Write: a 2-3 sentence summary, the root cause, a concrete suggested fix (file:line where
possible), confidence level, and next steps (further verification, monitoring, follow-ups).
Confidence defaults if the report omits it: S==1 → high, S>1 → medium, S==0 → low.
Output format
Render the final REPORT_SCHEMA object as Markdown:
# Investigation — <one-line incident>
**Summary:** <summary>
## Root cause
<rootCause> (confidence: <high|medium|low>)
## Suggested fix
<suggestedFix> (file:line where possible)
## Next steps
- <step 1>
- <step 2>
## Hypotheses
**Survived (<S>):**
- <angle> — <hypothesis> (suspect: <file:line or none>)
**Refuted (<R>):**
- <angle> — <hypothesis> — refuted: <verifier evidence>
## Evidence
1. <evidence[0]>
2. <evidence[1]>
...
Notes
- This is investigation only — produce a report, do not apply the fix. Acting on the fix is a separate, human-gated step.
- Keep Phase 1 strictly observational. If the gatherer starts theorizing, the parallel hypothesis phase loses its independence — that is the whole point of the split.
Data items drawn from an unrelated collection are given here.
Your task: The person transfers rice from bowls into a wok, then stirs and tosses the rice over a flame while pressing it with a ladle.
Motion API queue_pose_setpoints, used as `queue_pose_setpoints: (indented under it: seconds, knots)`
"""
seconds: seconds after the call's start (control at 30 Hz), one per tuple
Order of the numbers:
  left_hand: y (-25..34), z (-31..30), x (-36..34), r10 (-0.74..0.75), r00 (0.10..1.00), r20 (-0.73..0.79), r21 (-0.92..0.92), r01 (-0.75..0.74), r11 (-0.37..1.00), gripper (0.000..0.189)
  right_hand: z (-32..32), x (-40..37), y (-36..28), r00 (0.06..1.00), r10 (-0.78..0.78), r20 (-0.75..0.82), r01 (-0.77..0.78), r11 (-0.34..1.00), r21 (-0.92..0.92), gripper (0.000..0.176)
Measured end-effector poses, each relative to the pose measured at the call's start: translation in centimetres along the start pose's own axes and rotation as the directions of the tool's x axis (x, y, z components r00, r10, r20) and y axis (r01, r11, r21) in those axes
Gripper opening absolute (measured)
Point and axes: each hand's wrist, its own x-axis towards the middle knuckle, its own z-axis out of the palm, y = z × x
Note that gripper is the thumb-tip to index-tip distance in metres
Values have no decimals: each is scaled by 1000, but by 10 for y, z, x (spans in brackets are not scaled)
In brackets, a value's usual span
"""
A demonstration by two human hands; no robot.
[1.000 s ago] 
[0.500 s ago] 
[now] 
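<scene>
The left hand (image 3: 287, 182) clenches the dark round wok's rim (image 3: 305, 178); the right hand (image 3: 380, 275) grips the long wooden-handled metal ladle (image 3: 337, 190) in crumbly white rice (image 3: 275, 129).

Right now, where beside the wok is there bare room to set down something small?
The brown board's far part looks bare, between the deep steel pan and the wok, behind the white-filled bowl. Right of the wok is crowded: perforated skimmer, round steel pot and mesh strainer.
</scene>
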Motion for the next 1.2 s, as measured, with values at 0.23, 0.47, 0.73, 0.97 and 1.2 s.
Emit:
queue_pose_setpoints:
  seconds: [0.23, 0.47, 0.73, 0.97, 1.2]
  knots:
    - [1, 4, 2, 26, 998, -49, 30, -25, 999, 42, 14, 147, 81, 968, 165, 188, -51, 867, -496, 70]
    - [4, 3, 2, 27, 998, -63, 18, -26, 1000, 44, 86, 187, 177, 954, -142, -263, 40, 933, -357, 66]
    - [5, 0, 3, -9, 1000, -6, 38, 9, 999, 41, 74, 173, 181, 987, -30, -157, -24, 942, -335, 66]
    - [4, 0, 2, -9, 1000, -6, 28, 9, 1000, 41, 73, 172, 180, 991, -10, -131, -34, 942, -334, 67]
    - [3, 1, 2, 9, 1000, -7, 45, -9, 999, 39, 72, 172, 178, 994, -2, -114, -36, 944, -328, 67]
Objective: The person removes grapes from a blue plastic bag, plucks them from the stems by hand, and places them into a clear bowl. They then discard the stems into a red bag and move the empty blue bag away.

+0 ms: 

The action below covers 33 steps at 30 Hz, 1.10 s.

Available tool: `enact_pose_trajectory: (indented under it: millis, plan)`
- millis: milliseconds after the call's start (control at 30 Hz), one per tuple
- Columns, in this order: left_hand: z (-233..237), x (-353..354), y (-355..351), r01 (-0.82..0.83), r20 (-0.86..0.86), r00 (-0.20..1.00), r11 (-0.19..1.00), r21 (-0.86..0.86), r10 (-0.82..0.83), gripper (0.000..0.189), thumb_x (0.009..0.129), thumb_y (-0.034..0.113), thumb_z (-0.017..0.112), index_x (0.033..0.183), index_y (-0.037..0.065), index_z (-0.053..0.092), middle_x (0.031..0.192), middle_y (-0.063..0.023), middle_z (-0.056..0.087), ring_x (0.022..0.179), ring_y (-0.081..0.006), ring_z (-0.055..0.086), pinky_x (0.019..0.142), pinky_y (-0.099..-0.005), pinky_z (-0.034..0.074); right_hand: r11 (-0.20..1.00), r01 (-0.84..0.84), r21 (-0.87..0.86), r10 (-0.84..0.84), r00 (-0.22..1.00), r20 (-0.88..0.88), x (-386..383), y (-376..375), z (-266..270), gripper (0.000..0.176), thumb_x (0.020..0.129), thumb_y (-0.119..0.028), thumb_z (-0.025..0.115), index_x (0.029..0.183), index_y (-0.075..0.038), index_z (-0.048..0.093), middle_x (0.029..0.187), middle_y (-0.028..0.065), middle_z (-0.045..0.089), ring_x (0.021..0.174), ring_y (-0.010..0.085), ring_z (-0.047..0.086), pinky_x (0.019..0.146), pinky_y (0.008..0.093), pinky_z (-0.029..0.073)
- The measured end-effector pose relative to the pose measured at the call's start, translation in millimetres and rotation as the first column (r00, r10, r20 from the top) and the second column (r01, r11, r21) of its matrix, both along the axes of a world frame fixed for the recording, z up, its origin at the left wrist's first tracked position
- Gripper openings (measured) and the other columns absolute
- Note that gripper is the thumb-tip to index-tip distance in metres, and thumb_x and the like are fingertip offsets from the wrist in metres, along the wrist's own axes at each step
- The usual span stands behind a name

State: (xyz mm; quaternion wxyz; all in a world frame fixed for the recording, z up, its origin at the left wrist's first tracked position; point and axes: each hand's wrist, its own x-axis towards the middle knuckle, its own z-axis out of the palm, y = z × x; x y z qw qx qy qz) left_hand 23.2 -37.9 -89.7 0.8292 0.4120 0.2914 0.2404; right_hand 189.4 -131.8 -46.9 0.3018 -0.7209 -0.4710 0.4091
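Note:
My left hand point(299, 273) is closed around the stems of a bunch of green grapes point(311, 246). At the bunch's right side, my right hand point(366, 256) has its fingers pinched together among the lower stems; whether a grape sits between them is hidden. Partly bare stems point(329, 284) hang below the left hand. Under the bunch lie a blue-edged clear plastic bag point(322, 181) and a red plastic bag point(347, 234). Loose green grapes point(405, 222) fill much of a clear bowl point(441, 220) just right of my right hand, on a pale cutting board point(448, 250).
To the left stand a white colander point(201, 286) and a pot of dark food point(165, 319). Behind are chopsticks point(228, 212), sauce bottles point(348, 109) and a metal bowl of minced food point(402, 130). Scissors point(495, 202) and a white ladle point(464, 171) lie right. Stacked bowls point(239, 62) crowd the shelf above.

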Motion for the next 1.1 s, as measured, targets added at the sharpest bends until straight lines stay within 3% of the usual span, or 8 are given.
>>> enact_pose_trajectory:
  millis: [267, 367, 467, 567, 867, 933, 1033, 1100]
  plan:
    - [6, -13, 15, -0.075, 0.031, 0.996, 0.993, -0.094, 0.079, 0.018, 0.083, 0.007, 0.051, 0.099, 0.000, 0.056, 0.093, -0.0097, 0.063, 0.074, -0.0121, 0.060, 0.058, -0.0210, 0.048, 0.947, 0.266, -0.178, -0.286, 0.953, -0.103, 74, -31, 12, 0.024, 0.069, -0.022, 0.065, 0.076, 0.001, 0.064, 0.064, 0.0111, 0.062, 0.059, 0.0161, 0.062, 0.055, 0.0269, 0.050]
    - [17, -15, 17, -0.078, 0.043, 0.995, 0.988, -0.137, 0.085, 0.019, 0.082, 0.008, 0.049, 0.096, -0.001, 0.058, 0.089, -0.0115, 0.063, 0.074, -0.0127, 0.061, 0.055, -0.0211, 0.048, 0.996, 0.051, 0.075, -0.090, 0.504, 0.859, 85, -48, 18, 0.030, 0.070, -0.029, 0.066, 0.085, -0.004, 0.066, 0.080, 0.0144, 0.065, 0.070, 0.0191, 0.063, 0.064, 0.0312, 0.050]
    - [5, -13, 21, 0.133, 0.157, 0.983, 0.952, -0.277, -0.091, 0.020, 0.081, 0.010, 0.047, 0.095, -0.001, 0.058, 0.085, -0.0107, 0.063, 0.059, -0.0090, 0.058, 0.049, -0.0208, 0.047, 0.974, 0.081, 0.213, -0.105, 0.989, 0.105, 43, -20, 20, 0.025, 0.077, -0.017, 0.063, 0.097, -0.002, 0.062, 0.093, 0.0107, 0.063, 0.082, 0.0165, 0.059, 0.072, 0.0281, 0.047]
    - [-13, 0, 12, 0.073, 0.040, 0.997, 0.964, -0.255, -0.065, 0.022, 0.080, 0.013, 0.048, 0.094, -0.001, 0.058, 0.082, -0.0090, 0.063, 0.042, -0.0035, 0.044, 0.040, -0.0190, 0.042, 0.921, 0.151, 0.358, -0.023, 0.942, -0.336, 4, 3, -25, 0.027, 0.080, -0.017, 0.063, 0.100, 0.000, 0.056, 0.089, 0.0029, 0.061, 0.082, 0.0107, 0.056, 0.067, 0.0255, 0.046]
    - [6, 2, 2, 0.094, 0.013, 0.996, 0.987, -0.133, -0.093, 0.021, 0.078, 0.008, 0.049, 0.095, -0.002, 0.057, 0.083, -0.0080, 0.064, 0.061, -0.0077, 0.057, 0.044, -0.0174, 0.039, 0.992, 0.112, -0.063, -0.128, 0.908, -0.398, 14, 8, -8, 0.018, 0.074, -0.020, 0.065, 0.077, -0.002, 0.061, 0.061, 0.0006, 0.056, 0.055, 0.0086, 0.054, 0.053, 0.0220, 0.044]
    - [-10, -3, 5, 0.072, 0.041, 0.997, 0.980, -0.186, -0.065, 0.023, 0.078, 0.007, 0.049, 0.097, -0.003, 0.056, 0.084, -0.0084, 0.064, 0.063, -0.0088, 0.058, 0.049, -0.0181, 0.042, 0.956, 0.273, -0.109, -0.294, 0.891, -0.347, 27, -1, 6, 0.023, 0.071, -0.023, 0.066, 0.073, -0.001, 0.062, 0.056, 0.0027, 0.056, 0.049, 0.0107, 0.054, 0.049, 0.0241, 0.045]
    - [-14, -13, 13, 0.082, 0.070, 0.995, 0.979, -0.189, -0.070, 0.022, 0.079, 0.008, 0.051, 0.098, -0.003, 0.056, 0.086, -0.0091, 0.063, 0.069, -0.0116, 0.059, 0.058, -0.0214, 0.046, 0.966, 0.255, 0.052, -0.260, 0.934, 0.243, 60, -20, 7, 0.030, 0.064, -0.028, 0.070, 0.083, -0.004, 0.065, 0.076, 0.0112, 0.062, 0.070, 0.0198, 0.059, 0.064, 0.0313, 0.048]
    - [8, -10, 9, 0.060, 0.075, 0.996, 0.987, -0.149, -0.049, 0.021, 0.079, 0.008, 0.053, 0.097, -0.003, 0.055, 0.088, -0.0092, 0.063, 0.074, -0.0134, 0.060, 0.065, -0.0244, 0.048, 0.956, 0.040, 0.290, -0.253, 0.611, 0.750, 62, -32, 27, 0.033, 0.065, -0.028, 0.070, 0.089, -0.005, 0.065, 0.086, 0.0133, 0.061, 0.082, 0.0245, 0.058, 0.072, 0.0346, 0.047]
- The 3 angles are fixed and complementary on purpose (code vs data vs infra). Don't collapse them or add a 4th — the built-in uses exactly these three.
- The refutation pass is the load-bearing part. A hypothesis that "sounds right" but survives no adversarial check is worthless. Default to
refuted=true when a prediction fails; only refuted=false when every prediction holds.
- For read-heavy gather/refute work,
subagent_type: Explore is cheaper; use general-purpose where git blame or broader code reading is needed.
- Provenance: faithfully translated from Claude Code's built-in workflow. This plugin is a demo/preview of the upcoming native
/workflows feature — it works today via standard Agent/Task subagents.